In 1993 Frilot and Karim Ainouz were the co-directors, and introduced many changes, including the name MIX, the production of a catalog (instead of handing our program notes), a new venue (The Kitchen instead of Anthology Film Archives) and a commitment to multicultural presentations and installation work. A stunning program that year was called The 1000 Dreams of Desire, curated by Jim Lyons. It was a special show featuring Teri Rice's The Kindling Point and Les Affaires, at the Ann Street Bookstore in Lower Manhattan, where the peep booths were reprogrammed with experimental video, and 16mm film was projected in a separate room. MIX returned to Anthology in 1994, and combined with DCTV's Lookout Lesbian & Gay Video Festival because DCTV's building was under renovation. Ainouz scaled back his involvement, and Frilot became the definitive voice of MIX, making the organization a home for emerging filmmakers and makers of color. This was signaled by 1994's opening feature, Brincando El Charco, and even more powerfully when 1995's opening and closing events were films by makers of color These films, Vintage: Families of Value by Thomas Allen Harris, and Frilot's own documentary Black Nations/Queer Nations, brought new audiences to MIX. They started satellite festivals such as MIX Brasil (1993) and MIX Mexico (1996).

1996 was the festival's 10th anniversary, and in honor of this milestone MIX presented queer work from the African diaspora at the Victoria Theater in Harlem, in addition to its downtown programs at NYU's Cantor Film Center and the Knitting Factory.

Frilot headed MIX through 1996. Her other legacy was a commitment to installation work and the nascent digital realm. Installations were on view in 1993, on the upper floor of the Kitchen. But in 1994, Shu Lea Cheang and Beth Stryker curated Cyberqueer, in the basement galleries of Anthology. Although installations were presented in subsequent years, they never matched these early efforts until new MIX NYC staff began devoting substantial space and resources to installations in 2006. Frilot went on to become a curator at the Sundance Film Festival.

Rajendra Roy was in charge in 1997, when the festival moved to Cinema Village, which was then a single-screen theater on E. 12th Street. In 1997 Ernesto Foronda and Maïa Cybelle Carpenter were programming coordinators for the festival. Carpenter stayed on until 1999, also curating additional programs in the years to follow.

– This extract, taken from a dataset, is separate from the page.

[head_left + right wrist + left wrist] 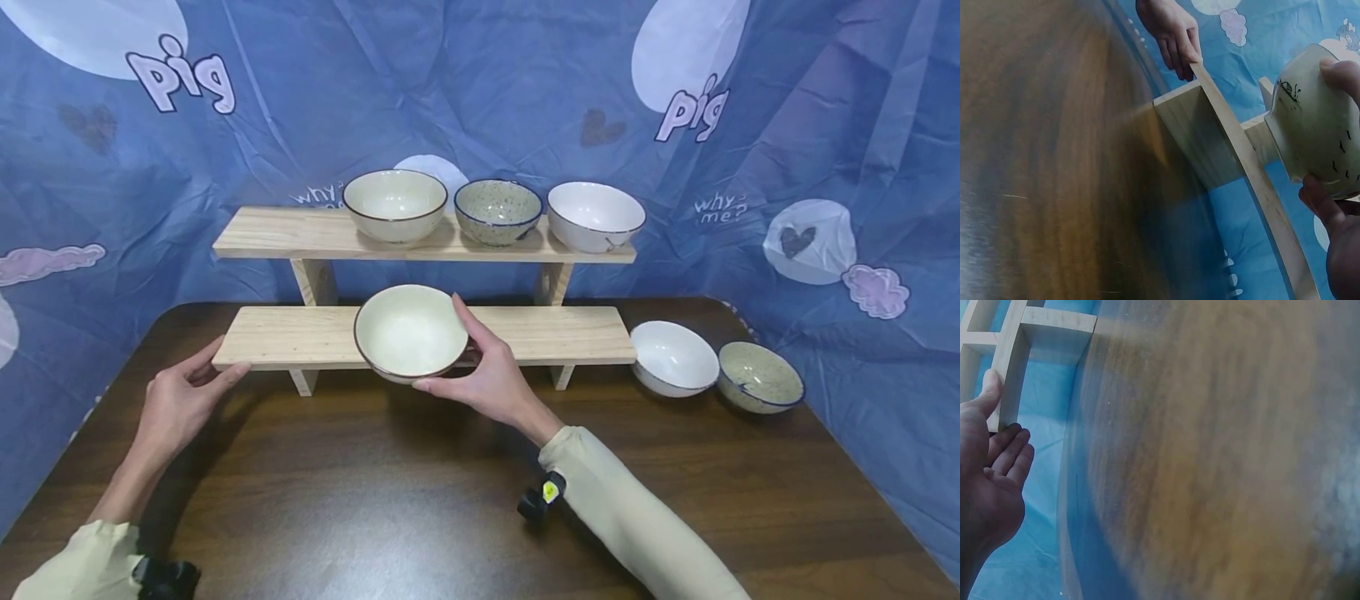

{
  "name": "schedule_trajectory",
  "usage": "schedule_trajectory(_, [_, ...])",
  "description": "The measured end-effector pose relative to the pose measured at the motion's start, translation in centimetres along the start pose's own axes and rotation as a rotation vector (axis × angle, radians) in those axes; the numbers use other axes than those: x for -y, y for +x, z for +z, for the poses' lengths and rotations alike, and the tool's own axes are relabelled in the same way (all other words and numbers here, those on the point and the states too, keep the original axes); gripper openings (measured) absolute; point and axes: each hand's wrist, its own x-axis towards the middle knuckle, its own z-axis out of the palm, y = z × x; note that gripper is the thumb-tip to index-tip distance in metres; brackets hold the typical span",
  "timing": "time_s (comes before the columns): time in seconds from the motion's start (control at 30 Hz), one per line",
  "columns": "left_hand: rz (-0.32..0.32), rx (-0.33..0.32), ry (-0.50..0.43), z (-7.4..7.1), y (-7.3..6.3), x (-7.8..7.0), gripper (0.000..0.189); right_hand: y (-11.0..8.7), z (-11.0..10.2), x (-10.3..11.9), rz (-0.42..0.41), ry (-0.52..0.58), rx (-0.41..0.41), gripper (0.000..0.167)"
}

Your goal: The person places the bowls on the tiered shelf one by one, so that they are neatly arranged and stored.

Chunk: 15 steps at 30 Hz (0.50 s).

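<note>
My right hand (491,371) holds a cream bowl (411,329) with a brown rim, thumb and fingers spread around its right side. The bowl is tilted, its inside facing the head camera, and it overlaps the lower board of a two-step wooden shelf (292,337). Dark painted marks show on the bowl's outer wall (1316,119) in the right wrist view. At the shelf's left end, my left hand (176,400) grips the lower board's corner between thumb and fingers. In the left wrist view, the thumb (990,390) lies along one side of the wood, with the fingers across from it.
On the upper board stand a cream brown-rimmed bowl (395,207), a speckled blue-rimmed bowl (498,212) and a white bowl (596,217). Another white bowl (674,358) and a speckled bowl (761,377) sit right of the shelf on the dark wooden table (360,500). Blue printed cloth (465,83) hangs behind.
</note>
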Motion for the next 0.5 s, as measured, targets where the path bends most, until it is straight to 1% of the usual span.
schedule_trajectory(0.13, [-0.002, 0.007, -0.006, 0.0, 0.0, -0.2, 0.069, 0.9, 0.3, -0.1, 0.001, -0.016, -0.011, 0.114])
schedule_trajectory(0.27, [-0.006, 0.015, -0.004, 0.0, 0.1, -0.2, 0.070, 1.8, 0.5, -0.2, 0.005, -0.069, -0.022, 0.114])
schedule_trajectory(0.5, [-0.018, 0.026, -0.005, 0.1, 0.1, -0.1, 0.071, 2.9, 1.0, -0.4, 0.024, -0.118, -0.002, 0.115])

Roy brought on Anie Stanley as artistic director in 1998, and as a team they propelled MIX to greater visibility, with more corporate sponsorship, but with less emphasis on the identity politics of the early 1990s. 1998 also saw a sidebar of 8 mm films curated by Stephen Kent Jusick, featuring work by both contemporary makers and old masters, such as Jack Smith, and Andy Warhol's Polavision home movies. Roy is now the Celeste Bartos Chief Curator of Film at The Museum of Modern Art.

2000s
Roy & Stanley stepped down after the 2000 festival, making way for Ioannis Mookas, who took the title of Executive Director. The organization, whose offices had been in the financial district, suffered after 9/11, and Mookas left after overseeing two festivals.

MIX NYC as an organization took a new direction in 2003, when it initiated the ACT UP Oral History Project, run by Hubbard and Schulman (www.actuporalhistory.org), and funded by a grant from the Ford Foundation. This new effort gave the organization another aspect, different from being just a film festival.

Larry Shea and Stephen Winter took the helm of the festival in 2003. Jonathan Caouette's Tarnation was shepherded into being under Winter's supervision, and its premiere as the festival centerpiece was the beginning of its illustrious path to Cannes, the New York Film Festival and a distribution deal with Wellspring in 2004. Shea and Winter also reimagined the 1000 Dreams of Desire program from 1993, re-staging it, with differences, at the same Ann Street location as the original. This time, in addition to the video booths and screening room on the upper floors, the basement was also cleared out, and set up with DJs, ambient 16mm & 8mm film projections, and a dance floor.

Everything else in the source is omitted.